California Moves to Tax the Rich Too
Facing a projected
$13 billion budget deficit, Gov. Brown has proposed a tax hike on those making $250,000 from 9.3 percent to 10.3 percent. Incomes between $300,000 and $500,000 would see the rate go to 10.8 percent. Incomes above $500,000 would pay 11.3 percent. Currently, Californians who make more than $1 million are taxed at 10.3 percent.
Brown's proposal would be a ballot initiative after he failed to gain approval from the state Legislature for $11 billion in taxes and fees. "I am going directly to the voters, because I don't want to get bogged down in partisan gridlock as happened this year," he said
in a statement. California law requires two-thirds of the Legislature to agree on any increase in taxes, a near-impossible task when the state's Republican minority controls enough seats to simply dig in and refuse to pass anything. A ballot measure may be the only hope.
But Brown's plan also includes a statewide sales tax hike, to 7.75 pe
cent from 7.25 percent, and the Courage Campaign, a California progressive advocacy group, estimates that it would cost the average Californian $123. “The sales tax is regressive, everybody knows that,” Rick Jacobs of the Courage Campaign says. “It certainly is hard to get a grassroots movement around raising the sales tax.”
They're proposing instead their own ballot initiative, the Millionaires Tax to Restore Funding for Education and Essential Services Act of 2012, for a tax increase by three percentage points on those who make between $1 million and $2 million, and five points on those who make over $2 million. Three-fifths of the revenue raised from their plan would go to K-12 and higher education (including the cash-strapped California university systems, where students are protesting and occupying over tuition hikes). The rest would go to local governments for infrastructure and safety.

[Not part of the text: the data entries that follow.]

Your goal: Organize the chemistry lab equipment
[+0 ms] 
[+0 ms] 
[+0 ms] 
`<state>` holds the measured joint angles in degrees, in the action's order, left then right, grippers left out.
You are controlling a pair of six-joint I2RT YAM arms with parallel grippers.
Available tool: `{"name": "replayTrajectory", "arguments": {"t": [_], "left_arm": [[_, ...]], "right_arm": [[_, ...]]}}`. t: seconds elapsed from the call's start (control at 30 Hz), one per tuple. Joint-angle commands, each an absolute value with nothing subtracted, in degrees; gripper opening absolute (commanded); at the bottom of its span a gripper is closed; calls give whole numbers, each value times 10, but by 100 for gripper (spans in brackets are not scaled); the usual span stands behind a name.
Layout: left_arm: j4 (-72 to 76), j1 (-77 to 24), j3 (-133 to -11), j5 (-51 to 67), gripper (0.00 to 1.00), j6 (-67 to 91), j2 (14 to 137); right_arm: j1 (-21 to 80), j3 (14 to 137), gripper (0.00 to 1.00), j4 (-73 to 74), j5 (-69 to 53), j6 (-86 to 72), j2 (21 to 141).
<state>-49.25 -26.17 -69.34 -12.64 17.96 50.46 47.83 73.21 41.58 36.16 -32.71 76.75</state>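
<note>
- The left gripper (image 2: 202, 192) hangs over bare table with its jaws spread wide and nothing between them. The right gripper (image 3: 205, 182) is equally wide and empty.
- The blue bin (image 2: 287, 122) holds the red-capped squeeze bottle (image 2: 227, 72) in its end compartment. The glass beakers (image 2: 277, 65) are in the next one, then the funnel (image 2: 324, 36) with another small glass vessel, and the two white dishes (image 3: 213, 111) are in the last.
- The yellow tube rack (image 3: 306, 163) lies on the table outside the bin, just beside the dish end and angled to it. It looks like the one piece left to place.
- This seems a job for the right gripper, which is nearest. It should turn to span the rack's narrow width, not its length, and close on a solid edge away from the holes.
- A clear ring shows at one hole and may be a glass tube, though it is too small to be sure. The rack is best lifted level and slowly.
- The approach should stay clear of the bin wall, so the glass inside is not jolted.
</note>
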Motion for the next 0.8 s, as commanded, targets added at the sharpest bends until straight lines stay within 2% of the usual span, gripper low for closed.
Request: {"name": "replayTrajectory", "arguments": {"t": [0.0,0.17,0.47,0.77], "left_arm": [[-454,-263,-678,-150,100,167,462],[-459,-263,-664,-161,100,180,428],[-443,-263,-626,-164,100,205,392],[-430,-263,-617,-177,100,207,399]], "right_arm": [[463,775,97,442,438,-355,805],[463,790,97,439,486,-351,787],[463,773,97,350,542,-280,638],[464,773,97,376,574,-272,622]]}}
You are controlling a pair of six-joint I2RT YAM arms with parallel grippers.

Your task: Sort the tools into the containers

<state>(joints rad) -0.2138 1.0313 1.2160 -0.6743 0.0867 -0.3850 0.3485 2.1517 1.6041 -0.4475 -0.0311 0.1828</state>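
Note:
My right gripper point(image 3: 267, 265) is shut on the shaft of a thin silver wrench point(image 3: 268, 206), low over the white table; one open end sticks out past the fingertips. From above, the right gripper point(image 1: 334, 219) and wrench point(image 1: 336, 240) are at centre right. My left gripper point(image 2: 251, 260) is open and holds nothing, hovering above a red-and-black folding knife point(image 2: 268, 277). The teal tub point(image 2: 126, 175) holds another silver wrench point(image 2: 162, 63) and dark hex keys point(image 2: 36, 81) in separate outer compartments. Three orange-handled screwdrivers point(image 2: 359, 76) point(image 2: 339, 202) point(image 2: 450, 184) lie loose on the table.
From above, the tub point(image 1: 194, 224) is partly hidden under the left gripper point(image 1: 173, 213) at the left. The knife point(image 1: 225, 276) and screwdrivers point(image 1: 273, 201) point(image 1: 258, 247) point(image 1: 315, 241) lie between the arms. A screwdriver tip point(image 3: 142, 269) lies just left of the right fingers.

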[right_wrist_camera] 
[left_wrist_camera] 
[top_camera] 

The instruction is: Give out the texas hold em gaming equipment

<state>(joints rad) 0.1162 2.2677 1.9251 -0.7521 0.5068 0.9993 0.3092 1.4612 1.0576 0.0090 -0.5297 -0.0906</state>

Jacobs says “without any question” the Occupy movement has provided pressure for a tax increase on the rich, and particularly for funding for higher education. The graduate students union and the University of California Student Association are just some of the groups supporting the millionaire's tax. “If you look at the unrest that we've seen on college campuses, the root of it is money. There's just not money anymore for what was the sterling public university system in the world,” Jacobs says.
It will require 500,000 signatures to get the millionaire's tax on the ballot for next November — Gov. Brown's measure, because it would amend the state constitution, would require over 800,000. Jacobs says they plan to continue talking to the governor and working with allies to try to get the best possible measure on the ballot. “I'm glad the governor did what he did, and there's a lot of room for improvement,” he says.
Moving Forward
Nelini Stamp, speaking to AlterNet from inside an occupied home in East New York, where a family was
moved into a foreclosed empty house by Occupy Wall Street activists, says that the next move in the spring, around the New York state budget, is going to have to be big. “We need to be really putting pressure on those powers. We've challenged the power of the status quo — I hope we're going to move to challenging particular pillars of power.”
And Olivia Leirer points out, “It's a continuation of the same fight — it's heartening to know that we've made some progress, but every victory is a small step in the right direction.”
The refusal of the Occupy movement to be satisfied with small electoral victories and the new vigor and interest in the work of those Stamp calls the “traditional left” have left Democrats scrambling to catch up. Public opinion on tax issues, as I noted above, hasn't really changed, but the visible, growing movement is finally pushing politicians to act. And continued pressure on those politicians can help keep them moving toward real solutions.
Stamp says, “I don't think anybody is going to chill out and relax. We are transforming the political narrative into small legislative wins, but that doesn't mean that we stop. That means we continue. This is a first example of the shift in power.”